A man may have no intention of harming another person, but because he can't predict whether a situation might arise involving an altercation with someone not of his sexual orientation or race or religion, he would be imprudent to speak openly to friends and co-workers about his politics; nor should he checkout library books or rent videos which might give clues to his thinking; nor should he join any of the many organizations which are sex-, race-, ethnic- or religion-based.
 
HB 889 is a thought-control bill, adding more punishment for what one thinks and believes. What one thinks and believes may drive one to break laws for the benefit of a perceived greater good--such as men who claim to hate abortion-clinic killings of wombed babies; hate predatory homosexuals' Man/boy clubs; or hate certain minorities' bad influence on civil society.
 
In all three instances the perceived "hate" is really political thought, which moral men might act upon. Where one man sees bigotry another sees truth. All thinking must be protected from punishment.
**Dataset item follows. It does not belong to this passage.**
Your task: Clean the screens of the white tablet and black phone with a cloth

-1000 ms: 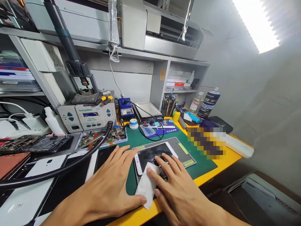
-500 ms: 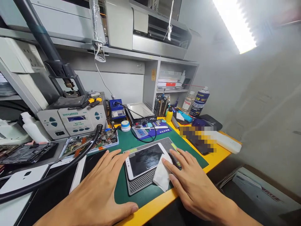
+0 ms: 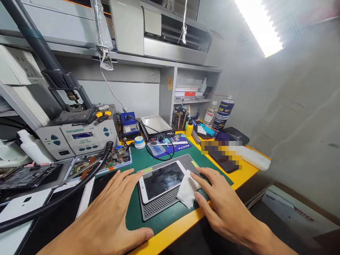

If thinking prompts men toward unlawful conduct, then punish them for what they do -- not for their thinking -- no matter how distasteful the Thought Police find their ideas to be.
 
Thinking is the fundamental impetus for speech; ergo, "bad" thinking -- spoken or written -- must be protected.
 
If one's thoughts are linked to unlawful conduct, and if extra punishment is meted out by the State for those thoughts, then all thinking is at risk for control by Thought Police.
 
Their faulty reasoning aside, the Left's call for "love"-- which they claim motivates their Hate Crimes legislation -- is means for disarming rational thought and advancing liberals' emotion-based agenda.
 
It is really tyranny.
 
Love untempered with reason is more often destructive than constructive, as with the "love" that liberal enablers apply in keeping America's poor dependent and chained to liberals' "help."
 
With their passage of hate-crime laws, liberals undermine the Constitution and punish America with their Orwellian love.